### TO DO
Pictures in the records below must be left out. Return exactly the lines from the line with "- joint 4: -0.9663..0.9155" to the line with "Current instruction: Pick", both included.

### Items from a dataset
....
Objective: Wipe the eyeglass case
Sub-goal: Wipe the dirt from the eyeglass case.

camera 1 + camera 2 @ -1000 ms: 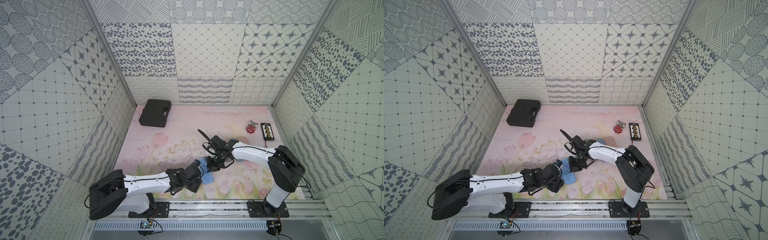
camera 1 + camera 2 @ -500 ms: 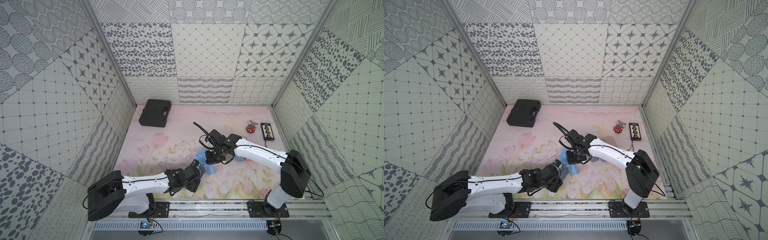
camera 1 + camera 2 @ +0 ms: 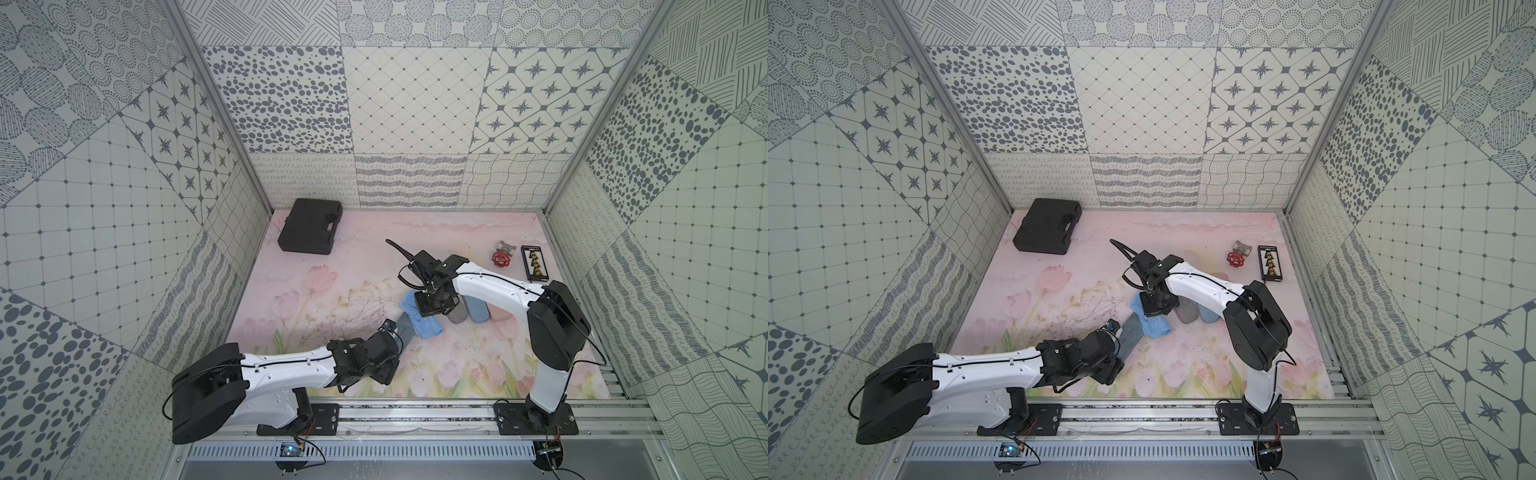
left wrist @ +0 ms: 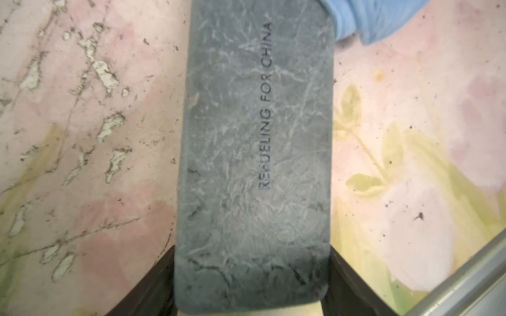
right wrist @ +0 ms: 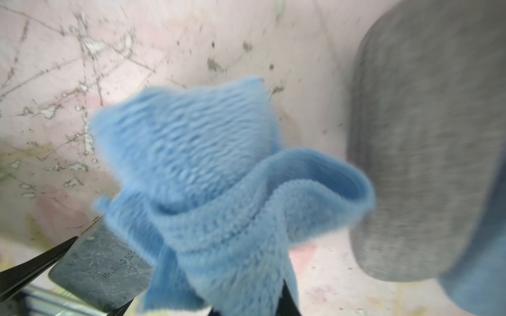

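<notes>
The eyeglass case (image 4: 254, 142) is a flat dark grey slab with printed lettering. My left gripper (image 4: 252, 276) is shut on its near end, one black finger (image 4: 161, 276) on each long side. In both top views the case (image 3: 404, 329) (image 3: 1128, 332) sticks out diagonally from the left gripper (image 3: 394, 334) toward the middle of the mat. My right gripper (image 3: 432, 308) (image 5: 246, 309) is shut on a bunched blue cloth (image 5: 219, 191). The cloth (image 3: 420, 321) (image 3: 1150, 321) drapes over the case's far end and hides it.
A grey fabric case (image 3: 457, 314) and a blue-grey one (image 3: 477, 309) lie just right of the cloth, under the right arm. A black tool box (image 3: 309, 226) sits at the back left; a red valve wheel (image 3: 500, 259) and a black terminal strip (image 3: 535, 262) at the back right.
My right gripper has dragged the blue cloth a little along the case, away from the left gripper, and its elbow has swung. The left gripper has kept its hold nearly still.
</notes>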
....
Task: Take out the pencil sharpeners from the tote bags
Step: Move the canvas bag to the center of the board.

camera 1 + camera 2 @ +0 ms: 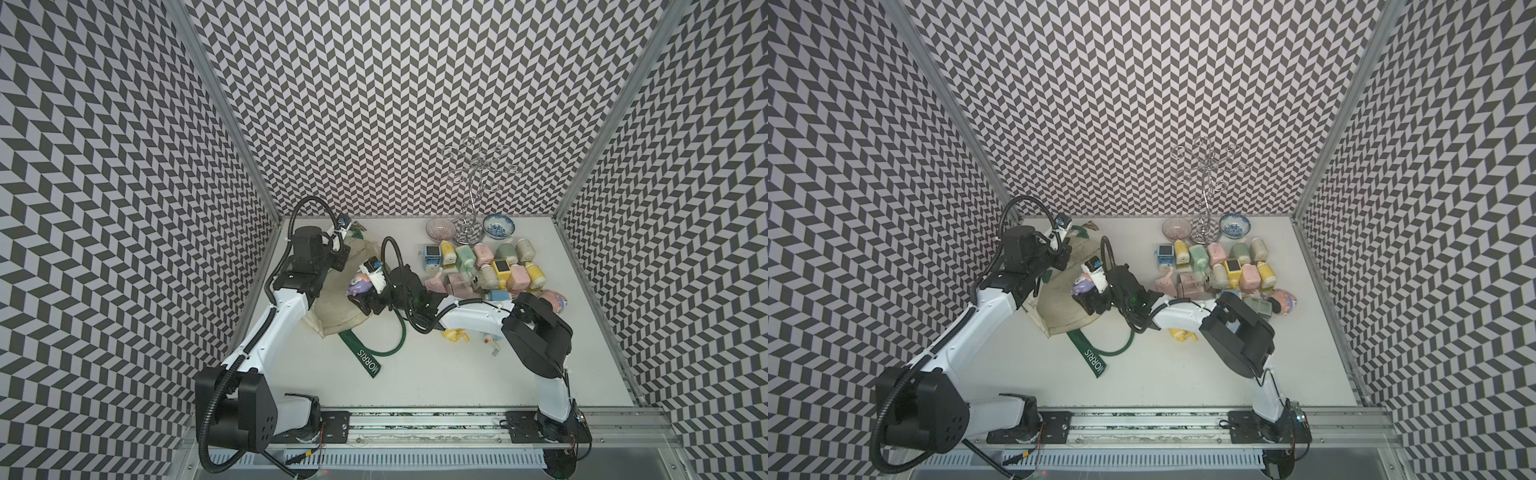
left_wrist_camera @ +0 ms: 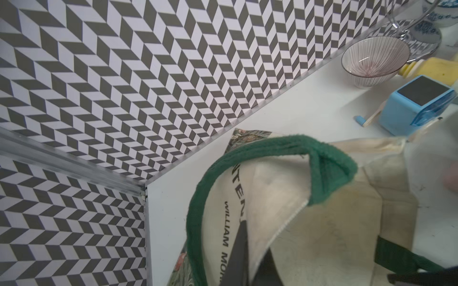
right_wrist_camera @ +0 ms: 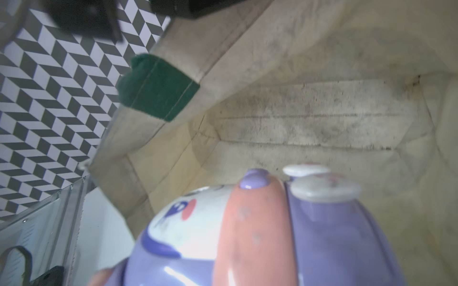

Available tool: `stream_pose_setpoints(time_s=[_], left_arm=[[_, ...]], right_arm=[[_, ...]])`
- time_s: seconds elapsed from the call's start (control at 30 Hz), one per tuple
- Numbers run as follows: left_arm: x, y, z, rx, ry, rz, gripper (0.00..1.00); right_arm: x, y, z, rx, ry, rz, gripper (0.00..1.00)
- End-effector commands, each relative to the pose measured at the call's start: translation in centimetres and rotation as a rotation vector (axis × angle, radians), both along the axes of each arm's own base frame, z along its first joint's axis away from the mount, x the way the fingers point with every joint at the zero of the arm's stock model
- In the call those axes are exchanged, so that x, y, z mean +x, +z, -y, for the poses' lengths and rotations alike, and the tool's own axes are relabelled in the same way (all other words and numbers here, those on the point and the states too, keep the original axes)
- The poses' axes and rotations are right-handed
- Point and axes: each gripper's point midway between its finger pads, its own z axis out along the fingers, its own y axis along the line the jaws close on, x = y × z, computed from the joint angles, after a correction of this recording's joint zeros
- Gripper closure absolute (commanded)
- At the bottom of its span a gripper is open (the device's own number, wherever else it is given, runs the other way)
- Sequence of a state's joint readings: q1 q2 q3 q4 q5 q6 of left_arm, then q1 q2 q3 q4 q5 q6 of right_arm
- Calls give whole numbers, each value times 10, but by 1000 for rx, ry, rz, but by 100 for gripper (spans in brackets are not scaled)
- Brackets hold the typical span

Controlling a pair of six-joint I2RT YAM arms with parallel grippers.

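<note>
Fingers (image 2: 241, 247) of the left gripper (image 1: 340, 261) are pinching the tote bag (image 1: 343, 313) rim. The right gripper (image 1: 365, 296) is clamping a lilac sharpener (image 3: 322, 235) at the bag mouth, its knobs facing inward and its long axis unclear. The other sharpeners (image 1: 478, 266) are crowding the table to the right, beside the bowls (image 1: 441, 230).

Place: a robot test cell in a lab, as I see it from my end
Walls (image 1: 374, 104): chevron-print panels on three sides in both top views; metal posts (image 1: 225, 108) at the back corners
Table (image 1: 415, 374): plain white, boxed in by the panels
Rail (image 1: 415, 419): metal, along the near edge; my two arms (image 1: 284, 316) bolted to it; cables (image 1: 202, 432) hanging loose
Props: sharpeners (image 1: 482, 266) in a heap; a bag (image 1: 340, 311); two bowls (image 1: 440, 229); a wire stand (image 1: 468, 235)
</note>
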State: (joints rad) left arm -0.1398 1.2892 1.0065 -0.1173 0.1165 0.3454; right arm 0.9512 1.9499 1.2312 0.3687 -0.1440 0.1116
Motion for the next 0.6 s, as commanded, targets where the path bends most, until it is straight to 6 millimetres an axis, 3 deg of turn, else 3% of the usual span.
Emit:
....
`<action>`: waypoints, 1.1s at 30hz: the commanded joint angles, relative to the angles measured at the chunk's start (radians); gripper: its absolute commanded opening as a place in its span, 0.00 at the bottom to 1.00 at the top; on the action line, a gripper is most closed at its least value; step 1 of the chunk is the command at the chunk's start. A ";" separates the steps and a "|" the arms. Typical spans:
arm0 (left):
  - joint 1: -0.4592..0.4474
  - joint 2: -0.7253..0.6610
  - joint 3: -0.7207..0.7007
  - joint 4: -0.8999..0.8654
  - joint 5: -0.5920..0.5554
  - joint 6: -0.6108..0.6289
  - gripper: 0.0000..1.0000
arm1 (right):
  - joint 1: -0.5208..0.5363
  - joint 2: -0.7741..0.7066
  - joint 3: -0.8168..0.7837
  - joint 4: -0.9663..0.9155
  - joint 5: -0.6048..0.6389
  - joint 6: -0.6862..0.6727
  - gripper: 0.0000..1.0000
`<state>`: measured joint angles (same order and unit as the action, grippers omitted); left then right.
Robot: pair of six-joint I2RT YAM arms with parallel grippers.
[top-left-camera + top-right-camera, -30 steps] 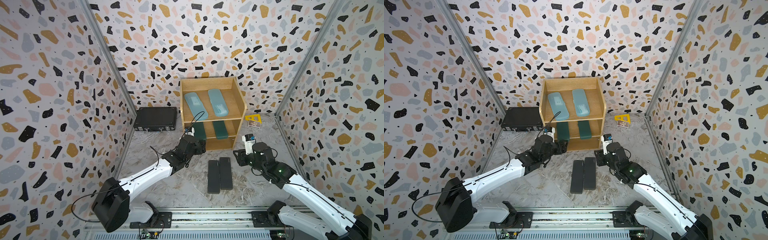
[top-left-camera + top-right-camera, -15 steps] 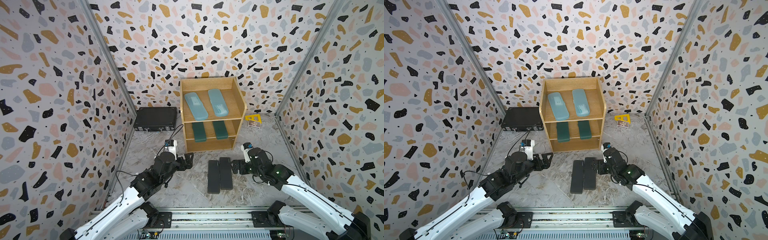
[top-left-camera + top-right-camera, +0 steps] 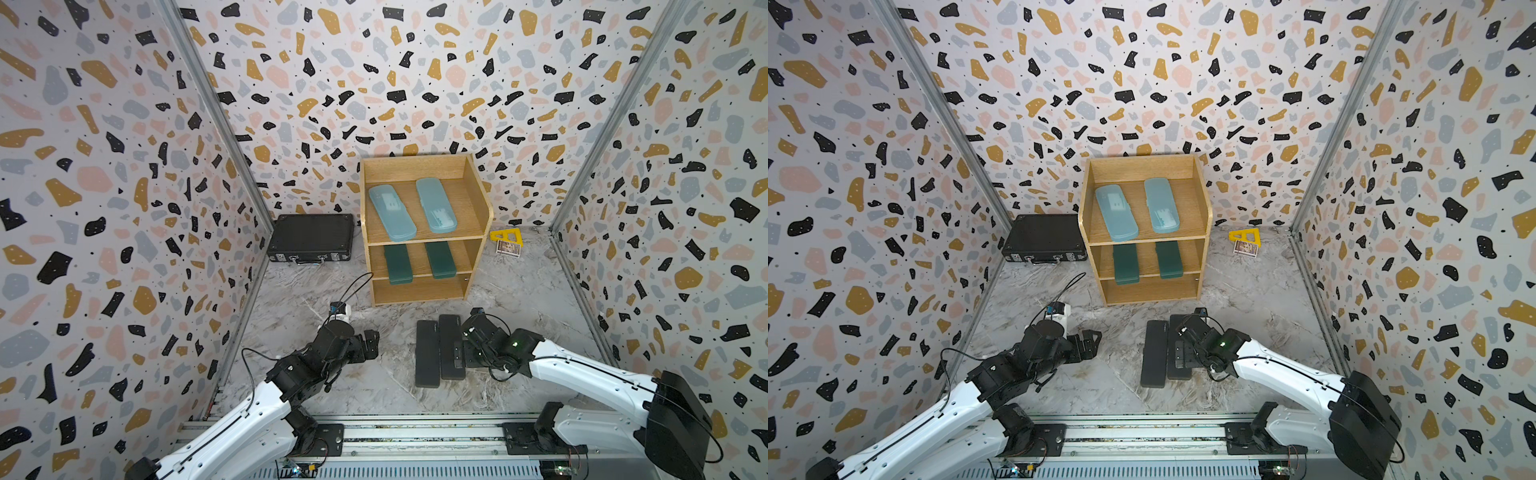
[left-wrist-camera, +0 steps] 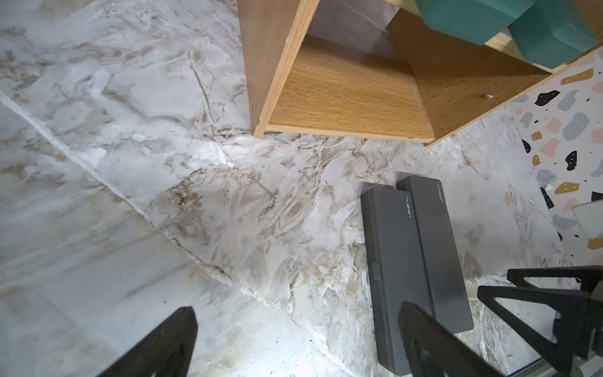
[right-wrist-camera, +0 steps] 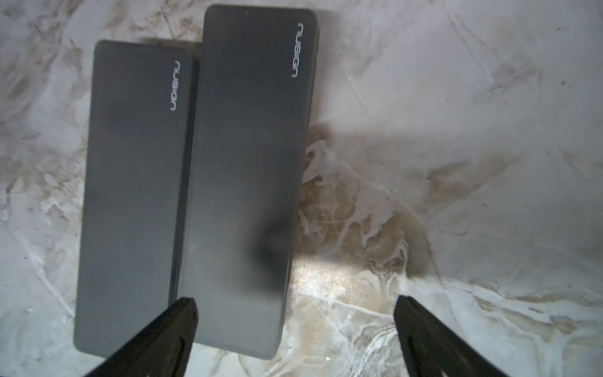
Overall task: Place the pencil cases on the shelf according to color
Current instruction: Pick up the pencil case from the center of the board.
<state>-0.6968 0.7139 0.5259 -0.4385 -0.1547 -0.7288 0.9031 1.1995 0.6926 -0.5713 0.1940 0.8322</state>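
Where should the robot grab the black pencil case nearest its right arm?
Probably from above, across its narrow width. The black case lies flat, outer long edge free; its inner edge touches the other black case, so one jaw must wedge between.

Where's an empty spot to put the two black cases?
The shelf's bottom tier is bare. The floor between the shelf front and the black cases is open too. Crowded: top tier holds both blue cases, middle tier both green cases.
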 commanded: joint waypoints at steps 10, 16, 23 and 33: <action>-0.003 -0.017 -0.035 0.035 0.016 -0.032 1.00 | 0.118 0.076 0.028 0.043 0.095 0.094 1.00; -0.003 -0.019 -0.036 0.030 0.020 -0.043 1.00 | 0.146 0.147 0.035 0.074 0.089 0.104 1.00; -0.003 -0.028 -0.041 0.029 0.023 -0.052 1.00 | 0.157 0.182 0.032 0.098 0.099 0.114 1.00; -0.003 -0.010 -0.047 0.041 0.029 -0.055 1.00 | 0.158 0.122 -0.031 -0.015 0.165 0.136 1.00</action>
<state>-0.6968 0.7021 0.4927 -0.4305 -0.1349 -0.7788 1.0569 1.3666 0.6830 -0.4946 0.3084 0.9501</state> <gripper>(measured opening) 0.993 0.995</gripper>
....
### RESPONSE
  - joint 4: -0.9663..0.9155
  - joint 5: -0.6048..0.6389
  - joint 6: -0.6862..0.6727
  - gripper: 0.0000..1.0000
`<state>`: measured joint angles (same order and unit as the action, grippers omitted); left then right.
Robot: pair of six-joint I2RT YAM arms with parallel grippers.
[top-left-camera + top-right-camera, -30 steps] 
[top-left-camera + top-right-camera, -15 steps] 
[top-left-camera + top-right-camera, +0 steps] 
[left-wrist-camera, +0 steps] 
[right-wrist-camera, +0 steps] 
Overall task: Place the pencil cases on the shelf according to color
Current instruction: Pick up the pencil case from the center of the board.

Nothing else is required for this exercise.